What are the errors in the parser?

H

hardwellZero2015-01-28 23:32:42

Python

hardwellZero, 2015-01-28 23:32:42

Good evening.
Started learning Python. I decided to practice a little and write a simple parser, and since I like to watch TV shows from Lostfilm, the choice fell on their site.
In general, the script works, but sends a message every time it passes the check. What kind of check should be done in style:
If already sent - do not send
Please forgive me for such a "redundant" code. I'm just getting started ;)

# -*- coding: utf-8 -*-
from grab import Grab
import time
import smtplib
import email.utils
from email.mime.text import MIMEText

from_addr = 'имяотправителя@gmail.com'
to_addrs  = 'имяполучателя@yandex.ru'

text = 'Вышла новая серия!

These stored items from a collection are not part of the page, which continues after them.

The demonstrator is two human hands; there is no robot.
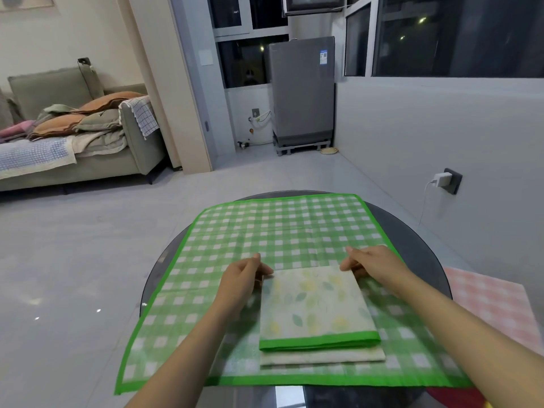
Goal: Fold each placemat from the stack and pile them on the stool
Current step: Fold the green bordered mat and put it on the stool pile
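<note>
Head view: left hand [244, 278] and right hand [372, 265], each grip pinching a far corner of folded leaf-print placemat [316, 307] atop green checked placemat [265, 228] on round tabletop [424, 240]; best lifted level, edges aligned, toward pink-checked pile [494, 301] at right, presumably the stool.

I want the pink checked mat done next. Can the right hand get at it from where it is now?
Probably yes. The pink checked mat lies uncovered just right of the right hand, with nothing between them. But that hand now pinches the folded leaf-print placemat and must let go first.
</note>
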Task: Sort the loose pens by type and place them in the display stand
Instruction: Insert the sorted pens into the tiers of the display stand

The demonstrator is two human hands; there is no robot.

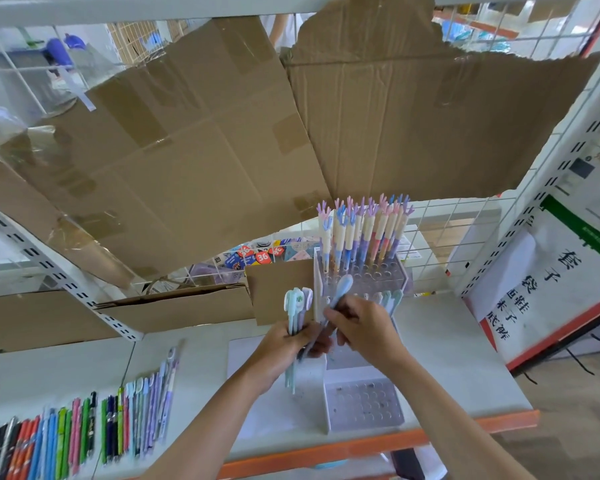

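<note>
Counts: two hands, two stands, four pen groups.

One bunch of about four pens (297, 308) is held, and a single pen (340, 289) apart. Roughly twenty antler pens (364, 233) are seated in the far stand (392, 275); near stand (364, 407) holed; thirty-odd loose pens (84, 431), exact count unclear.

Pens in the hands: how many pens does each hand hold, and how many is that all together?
Left hand, bunch of pens: 3, counting the tops that show
Right hand, blue pen: 1
Total: 4
</note>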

Чекай!'

msg = MIMEText(text, "", "utf-8")

msg['To'] = email.utils.formataddr(('Эй ты', to_addrs))
msg['From'] = email.utils.formataddr(('Свежие сериалы', from_addr))
msg['Subject'] = 'Свежак'

username = 'логин'
pwd = 'пароль'

server = smtplib.SMTP('smtp.gmail.com:587')
server.starttls()
server.login(username, pwd)

url = Grab()
url.go('http://www.lostfilm.tv/browse.php')

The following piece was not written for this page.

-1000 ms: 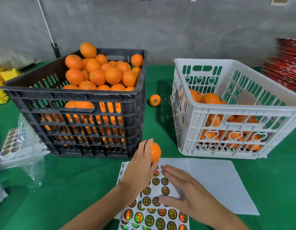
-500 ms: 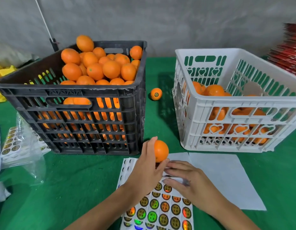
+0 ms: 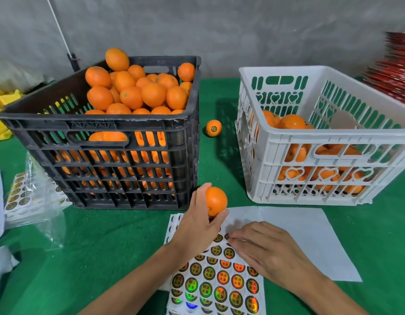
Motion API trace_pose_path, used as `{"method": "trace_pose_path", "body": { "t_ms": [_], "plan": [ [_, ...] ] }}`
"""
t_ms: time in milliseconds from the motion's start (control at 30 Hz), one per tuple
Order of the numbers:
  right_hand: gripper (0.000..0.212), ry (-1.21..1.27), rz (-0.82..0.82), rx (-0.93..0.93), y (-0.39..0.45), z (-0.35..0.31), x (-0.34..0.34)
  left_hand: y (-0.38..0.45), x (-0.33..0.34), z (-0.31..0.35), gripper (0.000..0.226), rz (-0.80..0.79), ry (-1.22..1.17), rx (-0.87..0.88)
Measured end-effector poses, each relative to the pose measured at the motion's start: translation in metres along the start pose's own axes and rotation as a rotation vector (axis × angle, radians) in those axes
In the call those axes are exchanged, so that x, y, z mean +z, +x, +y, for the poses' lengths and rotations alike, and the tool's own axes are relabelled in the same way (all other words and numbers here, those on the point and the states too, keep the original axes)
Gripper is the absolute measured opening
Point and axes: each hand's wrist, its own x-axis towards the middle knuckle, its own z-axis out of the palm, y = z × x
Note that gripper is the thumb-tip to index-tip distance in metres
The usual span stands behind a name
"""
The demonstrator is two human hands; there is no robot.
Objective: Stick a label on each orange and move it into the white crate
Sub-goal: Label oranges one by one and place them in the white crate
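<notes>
Over sticker sheet marked 精选水果, left hand gripping an orange, right hand pinching a label.

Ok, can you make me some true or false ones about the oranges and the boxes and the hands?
1. The left hand holds an orange. True.
2. The black crate has no fruit in it. False: it is heaped with oranges above its rim.
3. A single orange with a sticker lies on the green table between the two crates. True.
4. The right hand is reaching into the white crate. False: its fingertips are down on the sticker sheet, at a label.
5. The white crate is upside down. False: it stands upright with oranges inside.
</notes>
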Motion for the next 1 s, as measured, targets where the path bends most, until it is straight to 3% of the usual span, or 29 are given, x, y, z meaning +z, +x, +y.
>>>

old_list_serials = [u'\u0412\u043e\u043d\u043d\u0430\u044f \u043b\u043e\u0449\u0438\u043d\u0430', u'\u041f\u0435\u0440\u0432\u043e\u0440\u043e\u0434\u043d\u044b\u0435', u'\u041a\u043e\u0432\u0430\u0440\u043d\u044b\u0435 \u0433\u043e\u0440\u043d\u0438\u0447\u043d\u044b\u0435', u'\u0427\u0435\u0440\u043d\u044b\u0435 \u043f\u0430\u0440\u0443\u0441\u0430', u'\u0411\u0438\u0431\u043b\u0438\u043e\u0442\u0435\u043a\u0430\u0440\u0438']
new_list_serials = []

url_select = url.doc.select('//span[@style="font-family:arial;font-size:14px;color:#000000"]')[:5]
check = 0
while check == 0:
    for serials in url_select:
        new_list_serials.append(serials.text())

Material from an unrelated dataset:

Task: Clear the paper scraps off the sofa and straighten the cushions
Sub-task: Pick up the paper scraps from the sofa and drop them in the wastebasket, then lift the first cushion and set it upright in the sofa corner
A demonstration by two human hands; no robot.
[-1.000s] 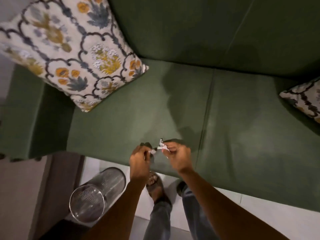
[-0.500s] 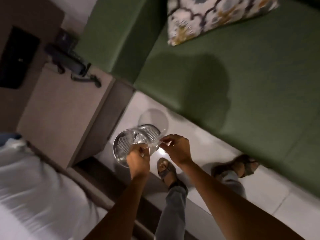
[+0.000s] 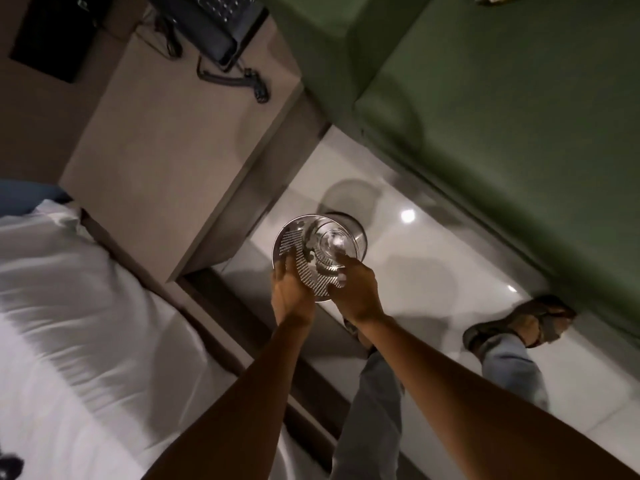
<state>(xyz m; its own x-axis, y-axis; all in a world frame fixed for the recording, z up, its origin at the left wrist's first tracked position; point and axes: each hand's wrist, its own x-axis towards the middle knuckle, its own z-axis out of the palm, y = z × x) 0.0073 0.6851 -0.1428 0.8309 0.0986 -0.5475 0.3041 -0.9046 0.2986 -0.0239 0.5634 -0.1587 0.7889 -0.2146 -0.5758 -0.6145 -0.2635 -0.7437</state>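
Two hands over one perforated metal bin (image 3: 320, 252) on the floor: left hand (image 3: 291, 294) spread loose, right hand (image 3: 356, 292) grip unclear; one green sofa (image 3: 519, 116) alongside.

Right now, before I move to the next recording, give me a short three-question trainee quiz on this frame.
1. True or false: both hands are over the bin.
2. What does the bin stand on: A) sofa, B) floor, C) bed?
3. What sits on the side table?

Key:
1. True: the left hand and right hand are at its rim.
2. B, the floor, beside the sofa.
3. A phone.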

    if new_list_serials == old_list_serials:
        print "EQUAL"
    elif new_list_serials != old_list_serials:
        server.sendmail(from_addr, to_addrs, msg.as_string())
        print "NOT EQUAL"
        del old_list_serials[:]
        for serials in url_select:
            old_list_serials.append(serials.text())
        print old_list_serials
    time.sleep(10)
    check = 0

Reply

Answer the question

In order to leave comments, you need to log in

2 answer(s)

V

Vitaly Belikov, 2015-01-29
@hardwellZero

new_list_serials does not reset, but gets larger with each iteration.
immediately after
add
And more:

del old_list_serials[:]
for serials in url_select:
    old_list_serials.append(serials.text())

can be replaced by
old_list_serials = new_list_serials

I

Ilya, 2015-01-29
@FireGM

You always have new_list_serials != old_list_serials. Because in the new list, links from the page are taken from you, and in the old list they are simply added.
Make a better entry to the file, and then for each element check whether it is in the file, if not, then add it to the file. At the end of all checks, you can send a letter.
And it is better to run in some kind of crontab.
upd:
I look in the book, I see a fig ... I beg your pardon, I didn’t see it in the code at all.